Tuesday, October 13, 2009

Cranberry and White Chocolate English Scones

About twelve years ago, Katie and I ran a bed-and-breakfast inn. A friend of ours shared this recipe, and it was an instant hit with our guests. We served these scones at least twice a week. It got so that I could whip up enough to feed 20 guests in no time at all with my eyes shut. And I literally mean with my eyes shut. Things got going pretty early in the morning at the B and B.

We called them English scones because the bed-and-breakfast was in a castle (or at least a building built to resemble a Scottish castle). All the rooms were castle-themed. I have no idea if these scones are anything like what you get in Great Britain, but they are good. Maybe some day Katie and I can make it across the pond to find out how they compare.

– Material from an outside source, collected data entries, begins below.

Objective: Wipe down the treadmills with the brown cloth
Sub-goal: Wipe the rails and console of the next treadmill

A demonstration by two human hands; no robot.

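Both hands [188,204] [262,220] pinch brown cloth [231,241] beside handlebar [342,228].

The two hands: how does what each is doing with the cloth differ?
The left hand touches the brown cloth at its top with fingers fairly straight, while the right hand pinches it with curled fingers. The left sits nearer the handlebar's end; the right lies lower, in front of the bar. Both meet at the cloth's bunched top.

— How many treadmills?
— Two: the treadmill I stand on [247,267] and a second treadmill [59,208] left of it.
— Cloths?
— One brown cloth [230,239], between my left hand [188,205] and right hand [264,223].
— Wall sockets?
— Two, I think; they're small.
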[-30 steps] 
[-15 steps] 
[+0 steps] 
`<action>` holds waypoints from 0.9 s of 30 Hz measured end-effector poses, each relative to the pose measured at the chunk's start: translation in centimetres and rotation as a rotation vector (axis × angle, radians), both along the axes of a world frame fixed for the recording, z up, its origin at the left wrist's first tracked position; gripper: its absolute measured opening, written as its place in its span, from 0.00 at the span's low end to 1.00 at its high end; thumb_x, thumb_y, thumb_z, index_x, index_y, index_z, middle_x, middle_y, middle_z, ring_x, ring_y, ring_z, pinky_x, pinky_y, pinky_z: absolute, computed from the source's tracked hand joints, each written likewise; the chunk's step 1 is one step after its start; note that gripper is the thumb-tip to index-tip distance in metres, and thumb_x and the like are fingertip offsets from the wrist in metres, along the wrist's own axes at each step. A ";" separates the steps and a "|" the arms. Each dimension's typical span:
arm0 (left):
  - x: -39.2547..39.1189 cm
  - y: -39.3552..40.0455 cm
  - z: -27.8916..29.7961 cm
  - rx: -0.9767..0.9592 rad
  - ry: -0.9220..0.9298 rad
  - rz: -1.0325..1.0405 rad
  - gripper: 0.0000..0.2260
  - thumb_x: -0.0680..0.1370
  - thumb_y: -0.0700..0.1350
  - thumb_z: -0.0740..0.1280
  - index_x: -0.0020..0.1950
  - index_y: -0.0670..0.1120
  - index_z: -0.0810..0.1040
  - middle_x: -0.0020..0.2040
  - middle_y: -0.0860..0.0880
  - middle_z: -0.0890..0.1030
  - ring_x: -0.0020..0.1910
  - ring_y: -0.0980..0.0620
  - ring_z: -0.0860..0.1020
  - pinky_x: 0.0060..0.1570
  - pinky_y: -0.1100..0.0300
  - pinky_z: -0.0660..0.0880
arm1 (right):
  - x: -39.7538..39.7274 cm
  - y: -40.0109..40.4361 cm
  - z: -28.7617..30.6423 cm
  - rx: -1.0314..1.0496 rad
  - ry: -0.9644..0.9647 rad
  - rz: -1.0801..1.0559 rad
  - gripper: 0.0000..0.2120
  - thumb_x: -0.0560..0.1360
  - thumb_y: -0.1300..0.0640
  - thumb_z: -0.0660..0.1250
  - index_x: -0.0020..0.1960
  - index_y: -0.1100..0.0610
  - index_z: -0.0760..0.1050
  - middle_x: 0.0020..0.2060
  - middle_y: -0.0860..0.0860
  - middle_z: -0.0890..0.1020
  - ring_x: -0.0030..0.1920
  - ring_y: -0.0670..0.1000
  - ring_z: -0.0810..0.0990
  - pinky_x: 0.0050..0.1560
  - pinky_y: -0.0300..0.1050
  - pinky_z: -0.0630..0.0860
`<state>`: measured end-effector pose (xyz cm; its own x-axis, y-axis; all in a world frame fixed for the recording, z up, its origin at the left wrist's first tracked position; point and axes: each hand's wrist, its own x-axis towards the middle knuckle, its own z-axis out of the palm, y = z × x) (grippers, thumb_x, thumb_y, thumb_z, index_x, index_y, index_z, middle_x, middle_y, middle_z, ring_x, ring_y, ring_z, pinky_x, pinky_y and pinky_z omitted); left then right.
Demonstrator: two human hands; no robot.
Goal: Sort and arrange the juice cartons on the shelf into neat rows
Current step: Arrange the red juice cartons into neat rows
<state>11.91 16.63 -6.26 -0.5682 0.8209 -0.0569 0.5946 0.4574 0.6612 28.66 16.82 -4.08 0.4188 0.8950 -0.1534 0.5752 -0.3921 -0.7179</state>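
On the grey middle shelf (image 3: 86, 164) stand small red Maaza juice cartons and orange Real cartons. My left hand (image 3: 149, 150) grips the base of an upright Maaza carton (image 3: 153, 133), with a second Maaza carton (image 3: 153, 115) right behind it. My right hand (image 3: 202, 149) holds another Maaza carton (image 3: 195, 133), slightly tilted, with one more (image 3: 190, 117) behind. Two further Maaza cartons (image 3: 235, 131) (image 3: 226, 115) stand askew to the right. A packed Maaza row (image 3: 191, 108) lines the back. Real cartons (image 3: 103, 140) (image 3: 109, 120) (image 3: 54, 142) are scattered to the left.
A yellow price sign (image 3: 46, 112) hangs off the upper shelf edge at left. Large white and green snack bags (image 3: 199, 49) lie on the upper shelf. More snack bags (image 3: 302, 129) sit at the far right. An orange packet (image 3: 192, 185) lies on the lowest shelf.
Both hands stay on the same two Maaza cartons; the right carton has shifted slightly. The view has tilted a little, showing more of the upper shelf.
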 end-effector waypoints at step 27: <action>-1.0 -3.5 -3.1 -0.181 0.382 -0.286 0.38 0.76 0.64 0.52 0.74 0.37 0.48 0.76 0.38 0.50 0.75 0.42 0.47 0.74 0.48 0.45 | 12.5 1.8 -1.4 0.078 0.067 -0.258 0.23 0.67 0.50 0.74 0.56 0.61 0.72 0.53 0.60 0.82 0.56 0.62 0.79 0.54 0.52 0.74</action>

By the way, if anyone reading this is thinking how fun it must have been to run a B and B. Well, here are three pieces of advice:
  1. Have more money than you know what to do with.
  2. Hire someone else to live on site.
  3. Serve these scones.

My camera's batteries are dead, so this was 
taken with the cell phone. Not bad for a cell phone, 
but I think I need to start the New Camera for Curtis Fund.
Donations gladly taken. 



Cranberry and White Chocolate English Scones


Ingredients:

  • 1 ¾ cups flour
  • 2 tsp. baking powder
  • ½ tsp. salt
  • 1 Tbsp. sugar
  • 5 Tbsp. cold butter (cut into small pieces)
  • ½ cup dried cranberries
  • ½ cup white chocolate chips
  • ¾ cup buttermilk
  • 2 Tbsp. sugar
Heat oven to 400˚. Combine flour, baking powder, salt, and sugar. Cut in cold butter until mixture resembles coarse meal. Add the dried cranberries and white chocolate chips. Stir in buttermilk (reserving some to brush tops of scones) and mix until absorbed. Scrape the dough from the bowl and shape it into a ball. On a well-floured surfaced pat the dough flat and then fold over. Repeat this ten times. Roll to about ½ inch thick. Cut with a biscuit cutter or roll into a circle and cut wedges. Brush tops with buttermilk and sprinkle with sugar. Bake for 10 minutes.

2 comments:

  1. Tried this recipe--and it went pretty well. I think, unfortunately, the bake time must change for lower altitudes because 10 minutes wasn't near enough time--they were still a very doughy in the center. But there's always next time and the taste was great! Thanks for the recipe!

    ReplyDelete
  2. Jen--Thanks for the comment. I remember trying the scones in California once at a much lower elevation. I had to bake them a couple minutes longer there. At the time, I thought it was the oven itself. Definitely something I should consider when posting recipes.